§ **EXERCISE DIRECTIONS**: Report every line of the data that includes "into".

§ **SOURCE INFORMATION**:
• • • • • • •

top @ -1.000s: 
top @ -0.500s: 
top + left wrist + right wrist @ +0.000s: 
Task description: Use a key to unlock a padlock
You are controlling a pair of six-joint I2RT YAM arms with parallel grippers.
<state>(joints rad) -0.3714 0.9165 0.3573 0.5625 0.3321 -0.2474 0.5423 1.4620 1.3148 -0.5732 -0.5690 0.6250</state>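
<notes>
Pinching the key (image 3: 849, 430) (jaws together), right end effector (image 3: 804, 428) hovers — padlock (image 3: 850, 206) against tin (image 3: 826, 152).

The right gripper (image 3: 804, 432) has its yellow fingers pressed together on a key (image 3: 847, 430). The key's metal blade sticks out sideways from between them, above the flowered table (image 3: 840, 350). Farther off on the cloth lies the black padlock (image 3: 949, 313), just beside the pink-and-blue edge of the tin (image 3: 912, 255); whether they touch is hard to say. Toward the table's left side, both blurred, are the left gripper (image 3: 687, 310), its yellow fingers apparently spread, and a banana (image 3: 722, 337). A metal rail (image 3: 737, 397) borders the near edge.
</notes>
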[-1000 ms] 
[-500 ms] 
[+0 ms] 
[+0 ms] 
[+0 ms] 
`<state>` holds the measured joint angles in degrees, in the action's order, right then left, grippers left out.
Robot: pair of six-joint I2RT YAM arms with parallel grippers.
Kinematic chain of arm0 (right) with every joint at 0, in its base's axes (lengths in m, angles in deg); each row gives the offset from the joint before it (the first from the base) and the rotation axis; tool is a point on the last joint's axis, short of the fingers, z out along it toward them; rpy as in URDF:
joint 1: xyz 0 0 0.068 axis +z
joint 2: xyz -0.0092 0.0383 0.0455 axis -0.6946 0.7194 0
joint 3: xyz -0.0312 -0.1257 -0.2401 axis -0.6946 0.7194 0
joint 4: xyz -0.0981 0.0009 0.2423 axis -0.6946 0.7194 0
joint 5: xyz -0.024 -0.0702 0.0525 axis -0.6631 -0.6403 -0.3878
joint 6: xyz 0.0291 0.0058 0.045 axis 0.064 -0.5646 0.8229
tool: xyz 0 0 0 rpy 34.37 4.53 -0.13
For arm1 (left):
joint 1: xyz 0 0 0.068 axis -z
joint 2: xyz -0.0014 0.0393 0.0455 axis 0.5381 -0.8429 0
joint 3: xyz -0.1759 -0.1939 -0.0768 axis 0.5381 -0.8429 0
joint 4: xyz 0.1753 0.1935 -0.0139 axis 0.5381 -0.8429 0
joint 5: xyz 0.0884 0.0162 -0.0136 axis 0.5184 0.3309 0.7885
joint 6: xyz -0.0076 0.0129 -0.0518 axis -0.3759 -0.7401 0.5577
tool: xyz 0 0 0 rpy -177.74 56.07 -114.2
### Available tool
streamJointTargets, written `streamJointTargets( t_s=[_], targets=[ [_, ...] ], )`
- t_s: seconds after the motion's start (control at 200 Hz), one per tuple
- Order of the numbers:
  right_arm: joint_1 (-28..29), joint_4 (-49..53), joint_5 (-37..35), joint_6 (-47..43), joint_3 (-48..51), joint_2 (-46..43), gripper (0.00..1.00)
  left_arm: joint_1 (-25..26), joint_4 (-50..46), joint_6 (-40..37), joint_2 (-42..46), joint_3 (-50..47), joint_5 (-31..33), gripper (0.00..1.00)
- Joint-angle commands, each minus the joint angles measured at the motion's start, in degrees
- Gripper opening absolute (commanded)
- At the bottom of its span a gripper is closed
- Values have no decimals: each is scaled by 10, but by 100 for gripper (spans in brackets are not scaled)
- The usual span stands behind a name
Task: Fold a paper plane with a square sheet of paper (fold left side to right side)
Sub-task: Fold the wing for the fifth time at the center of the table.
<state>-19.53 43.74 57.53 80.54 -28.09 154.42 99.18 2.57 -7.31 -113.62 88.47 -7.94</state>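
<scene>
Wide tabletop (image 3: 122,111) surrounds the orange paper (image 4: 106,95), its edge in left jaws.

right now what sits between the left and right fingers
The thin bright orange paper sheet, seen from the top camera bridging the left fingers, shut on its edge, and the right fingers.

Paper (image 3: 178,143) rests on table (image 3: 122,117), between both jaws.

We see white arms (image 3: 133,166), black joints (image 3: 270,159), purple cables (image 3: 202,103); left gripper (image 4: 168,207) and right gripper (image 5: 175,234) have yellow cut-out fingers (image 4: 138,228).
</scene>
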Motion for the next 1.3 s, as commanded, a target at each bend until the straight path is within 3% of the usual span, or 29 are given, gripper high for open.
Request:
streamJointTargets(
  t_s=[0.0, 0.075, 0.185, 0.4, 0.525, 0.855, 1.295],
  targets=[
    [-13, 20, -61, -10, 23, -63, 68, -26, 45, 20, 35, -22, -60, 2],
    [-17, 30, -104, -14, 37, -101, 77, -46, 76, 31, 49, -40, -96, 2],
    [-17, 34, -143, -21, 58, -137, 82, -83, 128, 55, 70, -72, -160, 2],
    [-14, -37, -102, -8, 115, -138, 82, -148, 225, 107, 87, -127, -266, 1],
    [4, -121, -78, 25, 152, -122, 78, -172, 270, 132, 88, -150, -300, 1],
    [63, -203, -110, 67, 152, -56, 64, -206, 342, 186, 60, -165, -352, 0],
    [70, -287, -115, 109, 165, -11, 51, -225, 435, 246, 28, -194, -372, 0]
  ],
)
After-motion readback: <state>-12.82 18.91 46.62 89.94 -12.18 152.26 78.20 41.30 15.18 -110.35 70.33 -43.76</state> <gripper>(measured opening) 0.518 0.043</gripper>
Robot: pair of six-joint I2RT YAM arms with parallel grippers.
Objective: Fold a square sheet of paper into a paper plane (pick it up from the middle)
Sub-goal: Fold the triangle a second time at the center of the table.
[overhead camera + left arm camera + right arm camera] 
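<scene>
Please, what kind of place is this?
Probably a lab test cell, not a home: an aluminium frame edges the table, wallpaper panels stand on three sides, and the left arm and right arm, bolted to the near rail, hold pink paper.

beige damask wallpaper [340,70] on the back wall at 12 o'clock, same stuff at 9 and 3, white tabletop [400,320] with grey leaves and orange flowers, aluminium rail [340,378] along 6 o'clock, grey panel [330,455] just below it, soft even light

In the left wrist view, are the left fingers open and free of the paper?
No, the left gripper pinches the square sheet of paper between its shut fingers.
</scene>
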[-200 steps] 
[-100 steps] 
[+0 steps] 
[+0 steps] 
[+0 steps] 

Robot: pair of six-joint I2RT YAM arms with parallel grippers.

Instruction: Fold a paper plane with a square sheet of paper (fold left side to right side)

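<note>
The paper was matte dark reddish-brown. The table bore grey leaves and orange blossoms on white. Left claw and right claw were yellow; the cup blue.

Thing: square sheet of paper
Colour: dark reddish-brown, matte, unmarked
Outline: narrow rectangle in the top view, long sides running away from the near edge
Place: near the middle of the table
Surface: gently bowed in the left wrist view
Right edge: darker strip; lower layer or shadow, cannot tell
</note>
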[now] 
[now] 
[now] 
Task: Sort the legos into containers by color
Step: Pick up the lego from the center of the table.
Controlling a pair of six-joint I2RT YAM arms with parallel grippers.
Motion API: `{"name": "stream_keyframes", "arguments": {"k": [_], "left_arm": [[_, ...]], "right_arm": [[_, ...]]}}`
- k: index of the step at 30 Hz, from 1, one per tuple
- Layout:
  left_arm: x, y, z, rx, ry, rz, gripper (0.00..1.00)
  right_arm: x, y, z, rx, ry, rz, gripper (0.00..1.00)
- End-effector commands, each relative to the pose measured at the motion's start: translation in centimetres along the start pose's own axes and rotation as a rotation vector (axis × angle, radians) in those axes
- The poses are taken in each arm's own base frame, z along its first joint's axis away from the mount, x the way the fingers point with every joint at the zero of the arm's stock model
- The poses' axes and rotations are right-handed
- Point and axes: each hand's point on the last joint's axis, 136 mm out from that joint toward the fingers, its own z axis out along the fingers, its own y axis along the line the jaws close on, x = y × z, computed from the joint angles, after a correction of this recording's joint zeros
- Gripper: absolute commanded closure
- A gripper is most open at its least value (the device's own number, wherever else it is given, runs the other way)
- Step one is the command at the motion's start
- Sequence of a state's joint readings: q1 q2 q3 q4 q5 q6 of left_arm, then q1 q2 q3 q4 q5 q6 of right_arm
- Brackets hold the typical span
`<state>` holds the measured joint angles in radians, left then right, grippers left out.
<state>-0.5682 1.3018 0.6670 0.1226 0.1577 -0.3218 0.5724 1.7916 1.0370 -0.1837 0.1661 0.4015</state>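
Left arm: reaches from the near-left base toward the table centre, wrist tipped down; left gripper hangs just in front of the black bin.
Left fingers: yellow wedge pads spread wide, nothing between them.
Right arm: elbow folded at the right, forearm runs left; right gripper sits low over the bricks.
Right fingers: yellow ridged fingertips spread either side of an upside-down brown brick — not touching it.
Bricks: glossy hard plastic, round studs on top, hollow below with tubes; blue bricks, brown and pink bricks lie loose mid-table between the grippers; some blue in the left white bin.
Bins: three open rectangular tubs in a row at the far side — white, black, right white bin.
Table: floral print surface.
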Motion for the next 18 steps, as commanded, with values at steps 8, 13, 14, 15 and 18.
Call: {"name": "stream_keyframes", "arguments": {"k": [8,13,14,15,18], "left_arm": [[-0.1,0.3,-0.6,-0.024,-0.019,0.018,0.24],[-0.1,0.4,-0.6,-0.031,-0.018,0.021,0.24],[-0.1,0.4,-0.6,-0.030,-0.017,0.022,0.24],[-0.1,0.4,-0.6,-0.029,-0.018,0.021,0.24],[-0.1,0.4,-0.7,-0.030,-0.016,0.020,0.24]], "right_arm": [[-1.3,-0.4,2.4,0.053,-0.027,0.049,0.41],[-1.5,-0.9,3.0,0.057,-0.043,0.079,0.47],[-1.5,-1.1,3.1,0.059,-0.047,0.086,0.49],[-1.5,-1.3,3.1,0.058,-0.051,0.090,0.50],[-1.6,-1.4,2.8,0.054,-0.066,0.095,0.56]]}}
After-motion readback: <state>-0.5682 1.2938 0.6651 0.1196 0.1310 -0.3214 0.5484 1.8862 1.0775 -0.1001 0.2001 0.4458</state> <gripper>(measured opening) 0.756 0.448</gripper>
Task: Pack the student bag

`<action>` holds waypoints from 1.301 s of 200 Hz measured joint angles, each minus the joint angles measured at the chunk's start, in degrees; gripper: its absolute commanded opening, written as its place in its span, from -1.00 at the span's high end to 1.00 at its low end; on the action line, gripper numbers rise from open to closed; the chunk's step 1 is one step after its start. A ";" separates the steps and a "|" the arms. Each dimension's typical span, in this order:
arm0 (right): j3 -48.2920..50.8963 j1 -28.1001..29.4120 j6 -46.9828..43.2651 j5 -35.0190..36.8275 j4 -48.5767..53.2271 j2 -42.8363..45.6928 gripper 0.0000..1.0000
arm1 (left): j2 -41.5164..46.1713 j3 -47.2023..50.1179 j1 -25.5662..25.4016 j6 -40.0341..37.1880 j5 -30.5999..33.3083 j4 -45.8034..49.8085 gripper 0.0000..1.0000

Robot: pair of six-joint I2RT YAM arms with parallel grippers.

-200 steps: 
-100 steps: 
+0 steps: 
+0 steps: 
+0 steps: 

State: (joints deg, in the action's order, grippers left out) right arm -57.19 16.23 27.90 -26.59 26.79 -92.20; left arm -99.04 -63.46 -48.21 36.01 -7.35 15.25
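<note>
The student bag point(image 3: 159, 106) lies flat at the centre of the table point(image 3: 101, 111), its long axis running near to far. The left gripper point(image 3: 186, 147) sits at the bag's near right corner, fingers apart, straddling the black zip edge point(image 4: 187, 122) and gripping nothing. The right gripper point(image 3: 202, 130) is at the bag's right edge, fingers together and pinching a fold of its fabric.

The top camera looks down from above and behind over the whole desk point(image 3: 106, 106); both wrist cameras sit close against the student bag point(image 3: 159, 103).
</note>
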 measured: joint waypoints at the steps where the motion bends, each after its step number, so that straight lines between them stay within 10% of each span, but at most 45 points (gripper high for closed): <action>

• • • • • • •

§ **ANSWER SPACE**:
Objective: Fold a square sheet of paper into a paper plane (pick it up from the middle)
Task: Sort the legos into containers by color

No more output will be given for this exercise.